Rhythms of Creation:
A Family's Impressions of Indigenous Peoples of the World




I think there is a reason that explorers have explored almost every square inch of this planet.  That almost anywhere anybody tries to go someone has been there before.  I am not referring to the many groups of incredible people who have been roaming the planet for centuries.  But to the "Western" people, the ones who are considered more "civilized".  There is a feeling that envelops someone when one first realizes one is seeing something that no Western eye has ever seen, stepping on ground where no Western foot has ever stepped before, venturing into a place that is completely unknown to the Western world.  It is a feeling that I wish everybody had the opportunity to feel.  It is a sensation unparalleled to any I have ever felt.  I can imagine it would be similar to sitting on a cloud while watching a ballet performed and listening to a symphony.  Or like being taken to a magical mermaid city on the back of a dolphin, or soaring. 

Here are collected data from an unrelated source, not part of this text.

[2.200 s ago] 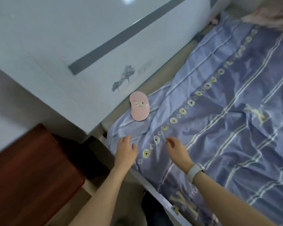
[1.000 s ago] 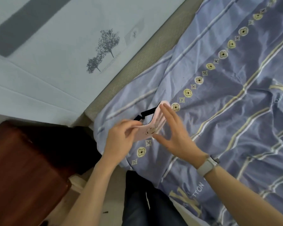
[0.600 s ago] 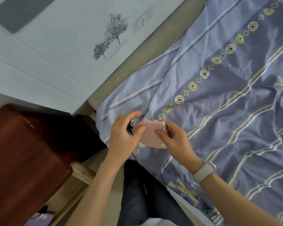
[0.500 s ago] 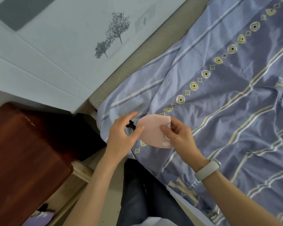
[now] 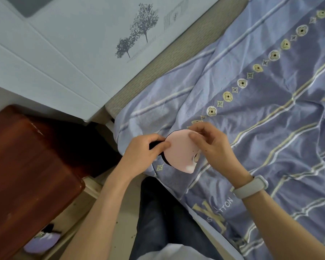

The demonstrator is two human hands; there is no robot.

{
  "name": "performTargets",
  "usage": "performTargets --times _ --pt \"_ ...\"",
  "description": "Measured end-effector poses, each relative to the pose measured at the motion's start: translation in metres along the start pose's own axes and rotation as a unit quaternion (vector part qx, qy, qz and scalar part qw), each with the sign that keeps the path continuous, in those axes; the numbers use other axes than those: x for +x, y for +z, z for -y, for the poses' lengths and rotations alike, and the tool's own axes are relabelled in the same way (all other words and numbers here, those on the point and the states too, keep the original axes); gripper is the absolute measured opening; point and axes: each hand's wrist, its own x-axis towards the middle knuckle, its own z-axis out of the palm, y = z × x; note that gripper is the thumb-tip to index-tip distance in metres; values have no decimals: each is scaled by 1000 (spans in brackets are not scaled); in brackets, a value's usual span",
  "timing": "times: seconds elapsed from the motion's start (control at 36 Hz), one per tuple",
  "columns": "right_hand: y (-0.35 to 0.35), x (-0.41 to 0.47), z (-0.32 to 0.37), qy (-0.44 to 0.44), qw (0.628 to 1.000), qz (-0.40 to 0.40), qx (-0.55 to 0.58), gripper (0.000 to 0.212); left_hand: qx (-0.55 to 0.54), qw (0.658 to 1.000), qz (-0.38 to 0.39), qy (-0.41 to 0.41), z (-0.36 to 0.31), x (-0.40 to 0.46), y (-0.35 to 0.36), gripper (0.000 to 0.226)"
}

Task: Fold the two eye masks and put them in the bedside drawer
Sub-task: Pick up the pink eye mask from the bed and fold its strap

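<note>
Pink eye mask (image 5: 178, 152) folded | left hand (image 5: 143, 152) pinches edge | right hand (image 5: 212, 145) fingers (image 5: 194, 136) grip opposite edge

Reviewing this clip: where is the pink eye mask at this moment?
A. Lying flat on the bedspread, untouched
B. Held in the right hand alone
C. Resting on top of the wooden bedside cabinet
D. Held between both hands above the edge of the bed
D: the pink eye mask is pinched by the left hand at one edge and the right hand at the other, over the bedspread.
</note>
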Motion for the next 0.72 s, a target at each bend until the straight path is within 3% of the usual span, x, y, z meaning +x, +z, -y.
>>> performTargets --times 0.06,0.14,0.19,0.28,0.33,0.42,0.53,0.58,0.72 --pt "-1 4 1 15 1000 2 -7 25 -16 1000 8 7 -1 -2 -3 8" --pt "0 7 1 37 999 -26 11 25 -31 999 6 27 -1 -5 -7 29" --pt "0 8 0 65 994 -73 56 22 16 995 -78 55 0 -4 -7 45" --pt "1 6 -2 126 975 -124 138 17 -25 976 -216 -6 4 -5 -4 35" --pt "4 4 -4 155 967 -120 163 14 -90 974 -197 -64 8 -6 -1 16" --pt "13 -2 -7 174 965 -104 164 15 -146 975 -126 -110 11 -8 10 25" --pt "17 -8 -11 157 974 -104 122 18 -198 953 -165 -160 18 -3 22 16" --pt "16 -10 -13 156 975 -99 120 16 -227 944 -142 -195 19 -3 22 18" --pt "15 -12 -16 165 976 -95 104 13 -248 945 -128 -173 16 -6 24 20"
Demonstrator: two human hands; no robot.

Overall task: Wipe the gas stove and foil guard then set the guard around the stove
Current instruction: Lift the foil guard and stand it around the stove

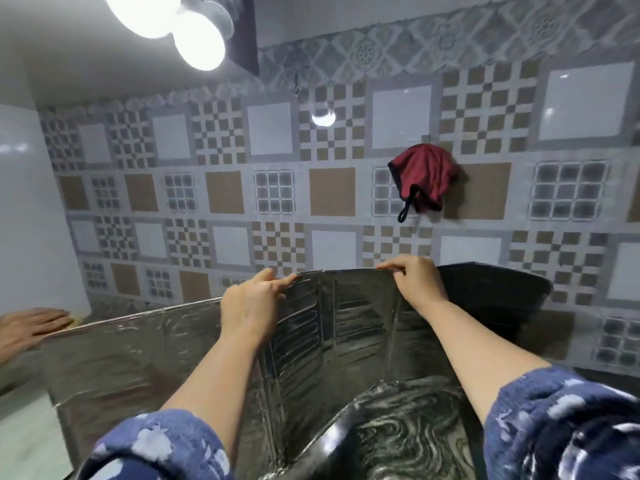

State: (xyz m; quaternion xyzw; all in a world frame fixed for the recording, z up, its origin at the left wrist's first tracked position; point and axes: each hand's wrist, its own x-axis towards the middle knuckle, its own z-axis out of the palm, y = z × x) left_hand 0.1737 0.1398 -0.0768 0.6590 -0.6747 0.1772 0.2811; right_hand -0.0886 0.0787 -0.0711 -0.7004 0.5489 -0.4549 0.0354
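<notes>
Guard (346, 327) stands upright, a folded foil screen of several panels, seen from its shiny inner side. Its top edge runs between both hands; one long panel stretches away to the left of the left fingers, and a darker panel bends off to the right beyond the right fingers. Below the fingers the panels drop to a dark, marbled surface (408, 431); cannot tell whether that is the stove or the desk.

Tiled wall (332, 192) fills the view behind the guard, above and beyond the fingers.

Left hand (251, 303): fingers (284, 281) pinched together on the guard's top edge, thumb toward the camera. Forearm bare, blue patterned sleeve (159, 448) pushed up.

Right hand (415, 277): fingers (391, 264) curled over the same top edge and clamped on it, well apart from the left fingers along the edge.

Third hand (31, 327) lies flat at the far-left frame edge, touching or just beside the outer end of the long panel; contact not clear.

Red cloth (424, 180) hangs on a wall hook, above the right fingers and apart from the guard.

Two lit bulbs (199, 38) overhead, upper left, far above the left fingers.
</notes>
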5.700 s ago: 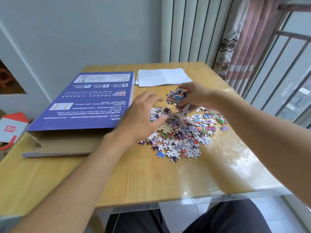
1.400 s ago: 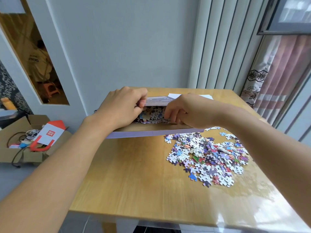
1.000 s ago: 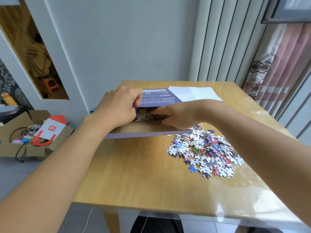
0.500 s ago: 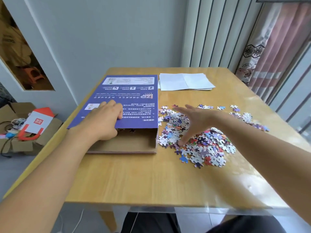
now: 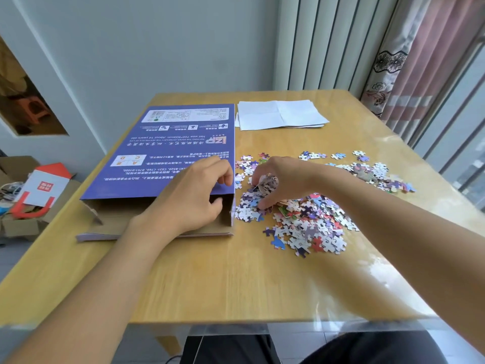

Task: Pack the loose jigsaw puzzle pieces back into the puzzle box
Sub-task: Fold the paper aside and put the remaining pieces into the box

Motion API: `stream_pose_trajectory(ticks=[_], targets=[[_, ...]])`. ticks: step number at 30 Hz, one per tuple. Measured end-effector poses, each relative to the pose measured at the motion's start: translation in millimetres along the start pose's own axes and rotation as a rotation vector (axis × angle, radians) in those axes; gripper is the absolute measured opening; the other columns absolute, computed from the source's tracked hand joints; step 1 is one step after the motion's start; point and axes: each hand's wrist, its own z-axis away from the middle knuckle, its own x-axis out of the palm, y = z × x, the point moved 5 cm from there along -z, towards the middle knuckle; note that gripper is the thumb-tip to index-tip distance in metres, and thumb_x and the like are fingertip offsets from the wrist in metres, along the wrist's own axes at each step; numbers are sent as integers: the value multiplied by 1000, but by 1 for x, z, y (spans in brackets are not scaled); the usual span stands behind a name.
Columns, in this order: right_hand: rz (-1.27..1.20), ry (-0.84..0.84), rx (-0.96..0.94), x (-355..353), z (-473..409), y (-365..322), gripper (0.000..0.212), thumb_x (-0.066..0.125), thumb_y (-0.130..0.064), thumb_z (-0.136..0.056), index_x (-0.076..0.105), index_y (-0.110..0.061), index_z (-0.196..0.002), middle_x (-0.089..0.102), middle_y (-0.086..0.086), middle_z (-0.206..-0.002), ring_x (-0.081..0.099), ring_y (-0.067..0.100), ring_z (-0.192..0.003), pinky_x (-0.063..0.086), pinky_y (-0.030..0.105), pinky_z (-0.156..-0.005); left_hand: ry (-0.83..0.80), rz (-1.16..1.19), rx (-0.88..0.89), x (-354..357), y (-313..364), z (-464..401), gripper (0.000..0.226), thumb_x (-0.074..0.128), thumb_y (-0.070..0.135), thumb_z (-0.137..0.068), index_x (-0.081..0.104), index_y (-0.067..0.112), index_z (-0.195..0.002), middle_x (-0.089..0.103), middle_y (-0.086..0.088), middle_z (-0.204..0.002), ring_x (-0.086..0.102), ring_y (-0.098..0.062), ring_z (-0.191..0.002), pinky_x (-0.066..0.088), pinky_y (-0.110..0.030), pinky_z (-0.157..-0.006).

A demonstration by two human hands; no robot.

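A flat purple puzzle box (image 5: 173, 143) lies on the left half of the wooden table (image 5: 210, 279), its near end open with brown flaps showing. My left hand (image 5: 194, 198) grips the top panel at that open end, fingers over it and thumb inside the opening. A heap of loose puzzle pieces (image 5: 307, 219) lies right of the box. My right hand (image 5: 278, 179) is curled over the heap's left edge and holds a small clump of pieces. More pieces (image 5: 367, 169) are scattered farther right.
Folded white paper sheets (image 5: 278, 114) lie at the table's far side. A cardboard box with a red and white bag (image 5: 39, 190) sits on the floor left of the table. Curtains and vertical blinds stand behind and to the right.
My right hand left the box opening, reached flat onto the heap, and now curls around a clump of pieces. The box has been lowered flat; my left hand stays at its open end.
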Motion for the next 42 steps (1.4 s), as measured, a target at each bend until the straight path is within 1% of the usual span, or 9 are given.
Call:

It is a truly wonderful feeling until you realize that your sole reason for going there was because it was one place untouched by the Western world, one place that is still pure and uncorrupt.  One place that has managed to keep all its traditions, culture and charm.  It is one of the last places like that on earth, and when it hits home that you are the one who is unintentionally representing everything you wish would never happen anywhere and you are laying a path for others to follow, you know that this society will remain forever changed.  But change is inevitable.  If anyone were to be giving these people their first impression of the Western world I would want it to be someone like me.  Someone who loves and respects them so much and holds them in such high regard, because I know that all Westerners are not like me and there will be people who will go there and abuse and exploit them. 

But all I can do is hope that with my kindness and love I have touched them some way, and they will not be resentful when they learn of the horrible things that we have done to the earth that they hold so dear.


On her experience in a remote region of western China.

At the age of 18 Ali accompanied Richard D. Fisher, explorer and photographer, into a remote region of western China near Hotan on the China/Tibet border, seeking the world's deepest canyon.  This was the first expedition of Western people into this region. Ali took the point-and-shoot camera given to her by her grandfather and documented her experiences there.  The camera was malfunctioning, unbeknownst to Ali, and many of her photographs were lost due to underexposure.